Symptoms that indicate the Flush is being run too aggressively: muscle cramping, palpitations, lightheadedness on standing (orthostatic hypotension), fatigue lasting into the evening, dry mouth that persists despite water intake. Any of these warrants reducing the Flush stack or pausing for several days. The protocol is calibrated against these symptoms; if they appear, the calibration is wrong for the user's specific physiology and needs adjustment.

Symptoms that indicate the Flush is being run too gently: no change in bathroom frequency, no subjective lightening, no visible change in waist circumference over the first two weeks. In this case the dose can be increased — usually by extending the brewing time of the Flusher Tea or adding 250 mg of dandelion root to the existing 500 mg dose.


What follows

Flush hands off to the late afternoon and early evening. The second meal arrives at 5 to 6 PM with its own Dissolve dose. After dinner and a post-meal walk, the body enters the early evening transition, and at 8 to 9 PM the Drain window opens — bile, bowel, hepatic Phase II, and the magnesium-and-fiber stack that prepares the system for sleep.

The Flush-to-Drain handoff is the protocol's gentlest transition. Both windows operate in the same general physiological direction — clearance of accumulated metabolic burden through the body's natural evacuation routes — and they share several supporting compounds (magnesium, in particular). The body experiences the late afternoon and evening as a single unbroken evacuation phase, with Flush handling the kidney axis and Drain handling the hepatobiliary and bowel axes.

Continue to Drain →


Frequently asked

Can I drink coffee or tea during the Flush window? Caffeine itself is mildly diuretic and could be counted as part of the Flush stack, but the caffeine half-life would carry the stimulation into evening hours and disrupt sleep. The protocol specifically excludes caffeine after noon. Decaffeinated herbal teas, the Flusher Tea, and water are the appropriate Flush-window beverages.

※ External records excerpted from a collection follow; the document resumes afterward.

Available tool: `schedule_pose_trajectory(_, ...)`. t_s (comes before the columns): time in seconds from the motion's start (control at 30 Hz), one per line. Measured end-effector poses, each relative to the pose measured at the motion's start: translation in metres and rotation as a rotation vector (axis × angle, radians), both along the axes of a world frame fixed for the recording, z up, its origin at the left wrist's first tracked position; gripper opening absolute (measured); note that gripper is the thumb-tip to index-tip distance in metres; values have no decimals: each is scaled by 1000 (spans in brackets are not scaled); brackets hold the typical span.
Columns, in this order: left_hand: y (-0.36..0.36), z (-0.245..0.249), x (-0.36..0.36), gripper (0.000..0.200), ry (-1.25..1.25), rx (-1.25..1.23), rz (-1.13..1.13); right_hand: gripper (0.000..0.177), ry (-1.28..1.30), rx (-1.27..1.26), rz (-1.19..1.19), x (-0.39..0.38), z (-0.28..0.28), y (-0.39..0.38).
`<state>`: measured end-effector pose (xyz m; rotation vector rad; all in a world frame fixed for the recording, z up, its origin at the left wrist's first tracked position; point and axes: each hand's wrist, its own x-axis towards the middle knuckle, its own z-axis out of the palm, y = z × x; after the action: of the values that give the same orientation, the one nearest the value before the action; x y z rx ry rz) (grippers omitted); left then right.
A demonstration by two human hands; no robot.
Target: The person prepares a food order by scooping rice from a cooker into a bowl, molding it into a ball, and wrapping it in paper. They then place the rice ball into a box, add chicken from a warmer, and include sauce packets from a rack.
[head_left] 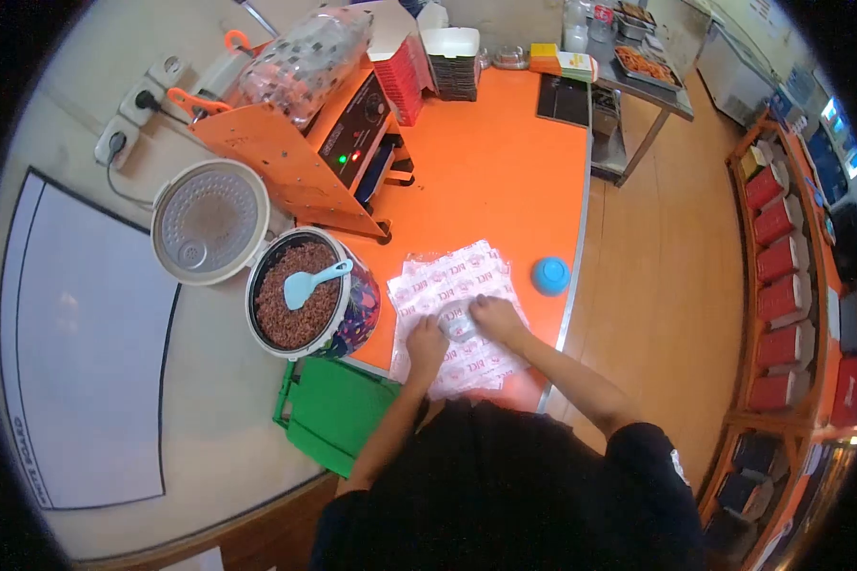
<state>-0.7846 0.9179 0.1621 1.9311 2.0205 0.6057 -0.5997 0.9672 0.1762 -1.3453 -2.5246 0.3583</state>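
Note:
A stack of white wrapping papers with red print point(452, 285) lies on the orange counter point(505, 162) in front of me. My left hand point(426, 344) and my right hand point(493, 316) both rest on the top sheet, fingers bent, pressing around a small wrapped lump point(460, 322) between them. I cannot tell what is inside the paper. To the left stands an open rice cooker point(300, 295) full of reddish-brown rice, with a light blue rice paddle point(309, 283) lying in it.
A small blue bowl point(549, 275) sits near the counter's right edge. Behind the cooker stands an orange machine point(300, 143) with a black control panel and a bag on top. A green bag point(333, 414) hangs left of me. Shelves of red boxes point(781, 266) line the right.

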Motion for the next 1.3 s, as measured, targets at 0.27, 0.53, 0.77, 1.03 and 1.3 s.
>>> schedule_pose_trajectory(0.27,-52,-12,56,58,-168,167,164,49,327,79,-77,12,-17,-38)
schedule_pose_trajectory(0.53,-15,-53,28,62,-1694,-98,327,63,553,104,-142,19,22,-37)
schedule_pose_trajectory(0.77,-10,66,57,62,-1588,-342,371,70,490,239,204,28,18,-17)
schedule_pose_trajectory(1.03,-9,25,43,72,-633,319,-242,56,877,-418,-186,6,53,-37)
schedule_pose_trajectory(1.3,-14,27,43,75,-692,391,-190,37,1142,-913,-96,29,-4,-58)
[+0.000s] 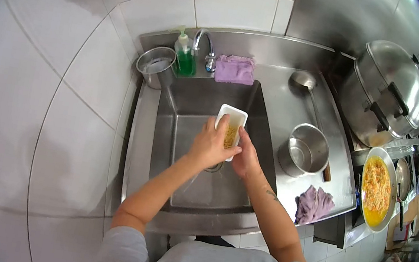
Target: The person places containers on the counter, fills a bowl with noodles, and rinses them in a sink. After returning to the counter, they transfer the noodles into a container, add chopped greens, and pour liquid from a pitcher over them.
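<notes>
A white rectangular plastic container (227,111) is held over the sink (189,186), with small yellow bits (230,135) inside. My left hand (211,143) grips its left side, fingers over the near part and thumb across the front. On the other side, my right hand (247,153) holds the container by its right wall, fingers partly hidden behind it. The kind of yellow bits cannot be made out. Below the hands, the sink drain (214,167) partly shows.
Behind the sink are a faucet (209,61), a green soap bottle (185,58), a metal pot (155,65) and a purple cloth (234,69). To the right lie a ladle (303,80), a saucepan (304,150), another cloth (314,205), a large pot (388,91) and a food-filled pan (378,185).
</notes>
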The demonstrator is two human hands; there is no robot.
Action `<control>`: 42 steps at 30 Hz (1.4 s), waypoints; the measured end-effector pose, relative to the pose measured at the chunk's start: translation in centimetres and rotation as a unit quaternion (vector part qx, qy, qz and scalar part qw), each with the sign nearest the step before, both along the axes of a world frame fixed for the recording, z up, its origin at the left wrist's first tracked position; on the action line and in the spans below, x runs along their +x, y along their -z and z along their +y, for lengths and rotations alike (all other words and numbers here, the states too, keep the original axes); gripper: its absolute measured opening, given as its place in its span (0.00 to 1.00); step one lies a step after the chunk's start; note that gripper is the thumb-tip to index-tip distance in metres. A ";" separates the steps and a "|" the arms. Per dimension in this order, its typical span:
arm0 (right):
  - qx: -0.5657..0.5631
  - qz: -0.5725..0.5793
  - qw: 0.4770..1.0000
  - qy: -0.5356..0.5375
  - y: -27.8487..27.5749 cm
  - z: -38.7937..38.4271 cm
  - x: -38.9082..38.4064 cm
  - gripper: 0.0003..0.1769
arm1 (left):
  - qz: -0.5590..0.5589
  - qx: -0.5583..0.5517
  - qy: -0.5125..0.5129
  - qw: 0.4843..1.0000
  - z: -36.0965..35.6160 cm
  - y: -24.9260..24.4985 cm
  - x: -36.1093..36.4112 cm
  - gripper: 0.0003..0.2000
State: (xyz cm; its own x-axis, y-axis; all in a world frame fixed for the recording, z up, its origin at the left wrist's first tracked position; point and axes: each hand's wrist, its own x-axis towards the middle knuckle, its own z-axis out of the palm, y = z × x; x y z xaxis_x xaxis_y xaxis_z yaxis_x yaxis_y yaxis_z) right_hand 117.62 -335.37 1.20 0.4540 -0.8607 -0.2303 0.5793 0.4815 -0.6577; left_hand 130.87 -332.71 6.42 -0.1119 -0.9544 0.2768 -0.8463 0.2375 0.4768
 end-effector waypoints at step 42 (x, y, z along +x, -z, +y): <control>0.006 0.118 0.993 -0.009 3.5 -13.6 13.5 0.30 | 0.265 0.053 -0.058 0.961 -15.0 0.7 18.7 0.09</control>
State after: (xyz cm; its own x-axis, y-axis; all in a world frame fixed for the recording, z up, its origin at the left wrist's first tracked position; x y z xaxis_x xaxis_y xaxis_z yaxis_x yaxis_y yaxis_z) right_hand 131.17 -348.98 -2.28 0.4018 -0.8489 -0.3434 0.4000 0.5000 -0.7681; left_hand 149.58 -347.71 5.70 0.1259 -0.9779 0.1667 -0.4961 0.0834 0.8642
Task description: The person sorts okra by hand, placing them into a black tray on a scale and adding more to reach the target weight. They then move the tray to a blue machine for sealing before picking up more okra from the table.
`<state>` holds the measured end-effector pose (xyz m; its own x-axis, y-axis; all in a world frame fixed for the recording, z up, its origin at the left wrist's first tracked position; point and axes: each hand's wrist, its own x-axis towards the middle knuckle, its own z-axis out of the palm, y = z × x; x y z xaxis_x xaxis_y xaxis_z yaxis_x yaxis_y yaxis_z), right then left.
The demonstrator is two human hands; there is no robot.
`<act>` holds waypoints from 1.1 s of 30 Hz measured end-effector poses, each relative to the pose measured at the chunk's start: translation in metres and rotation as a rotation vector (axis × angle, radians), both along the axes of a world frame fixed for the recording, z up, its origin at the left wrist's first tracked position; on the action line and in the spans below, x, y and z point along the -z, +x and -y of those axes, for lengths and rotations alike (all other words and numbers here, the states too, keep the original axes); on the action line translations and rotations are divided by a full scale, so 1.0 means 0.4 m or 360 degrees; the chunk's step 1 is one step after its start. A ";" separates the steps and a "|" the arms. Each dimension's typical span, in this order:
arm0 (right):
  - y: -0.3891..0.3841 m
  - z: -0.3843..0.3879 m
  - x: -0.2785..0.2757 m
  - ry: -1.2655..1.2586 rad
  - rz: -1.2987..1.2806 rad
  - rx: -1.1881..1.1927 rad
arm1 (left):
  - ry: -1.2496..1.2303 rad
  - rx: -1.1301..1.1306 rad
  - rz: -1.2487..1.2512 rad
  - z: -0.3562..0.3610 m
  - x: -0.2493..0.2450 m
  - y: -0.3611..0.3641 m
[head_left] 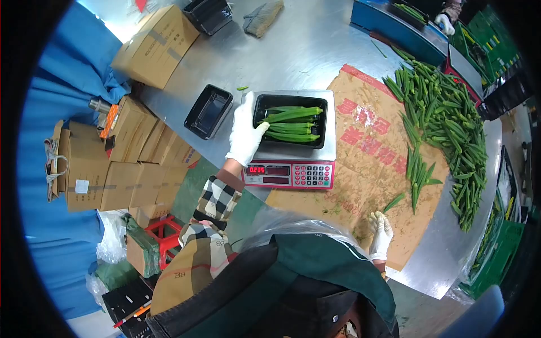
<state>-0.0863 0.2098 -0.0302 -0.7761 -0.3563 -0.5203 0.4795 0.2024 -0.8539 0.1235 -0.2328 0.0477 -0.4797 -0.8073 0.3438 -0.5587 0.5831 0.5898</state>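
Observation:
My left hand [245, 135], in a white glove, grips the left rim of a black plastic tray [290, 144], its thumb over the edge. Several green okra pods [293, 114] lie lengthwise in that tray. Under it is a digital scale [287, 175] with a steel pan and a red keypad front; its display reads 0.235. My right hand [381, 234], also gloved, hovers low over the cardboard near the table's front edge, fingers curled together; whether anything is inside them is hidden. Just beyond it lies a single okra pod [394, 201].
A big okra heap [451, 129] covers the right of the cardboard sheet [360, 163]. An unfilled black tray [208, 111] sits left of the scale. Cardboard boxes [155, 45] stand at the left. At the far right, another person's gloved hand [444, 24] shows near green crates [496, 34].

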 end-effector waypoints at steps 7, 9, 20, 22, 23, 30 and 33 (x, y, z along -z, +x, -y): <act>0.009 -0.020 0.032 0.0059 0.0080 0.0051 | 0.1463 -0.0059 -0.0310 0.111 0.040 -0.014; 0.010 0.000 0.021 0.0054 0.0085 0.0071 | 0.1530 -0.0019 -0.0239 0.145 -0.025 -0.083; -0.045 0.000 -0.010 0.0119 0.0060 0.0260 | 0.1828 -0.0141 -0.0710 0.522 0.193 -0.592; -0.046 0.001 -0.010 0.0101 0.0052 0.0284 | 0.1796 -0.0200 -0.0851 0.529 0.217 -0.651; -0.046 0.004 -0.011 0.0099 0.0052 0.0288 | 0.1746 -0.0276 -0.0927 0.519 0.217 -0.673; -0.044 0.008 0.012 0.0133 0.0019 0.0172 | 0.0809 0.0001 -0.0316 0.590 0.131 -0.442; -0.038 0.018 0.020 0.0100 0.0026 0.0113 | 0.0552 -0.0188 -0.0381 0.573 0.099 -0.178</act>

What if I work and cannot do the bathroom visits? Flush is operationally challenging for users in meeting-heavy work environments. Two adaptations work: split the dose (half at 2 PM, half at 4 PM, with smaller water volume per dose), or shift the entire window earlier to 1 to 3 PM if the lunch meal happens at 11 AM. Either is acceptable; the temporal sequence (Mobilize → Dissolve → Flush → Drain → Restore) is more important than the specific clock times.

Is the Flush safe to do every day? Yes, during the intensive phase. The formula is calibrated for daily use across two to three weeks. After the protocol shifts into Restore, Flush frequency is typically reduced to two or three times per week as a maintenance practice rather than a daily intensive.

Can I add salt to my water? Sodium replacement is generally not needed in the Flush window because most modern diets are sodium-replete. Adding sodium during a diuresis works against the goal — the protocol is mobilizing fluid in part by encouraging mild sodium loss. The exception is users on a very-low-sodium diet (medically restricted, athletic) where sodium loss could become problematic; in that case, a small pinch of sea salt with the water is appropriate.

Why does my urine smell different during the protocol? Several of the compounds in the Flusher Tea produce characteristic urinary metabolites that change the smell of urine. He Ye in particular has a distinctive grassy odor that carries through. Asparagus-style metabolite signatures from the formula are normal and indicate adequate herb absorption.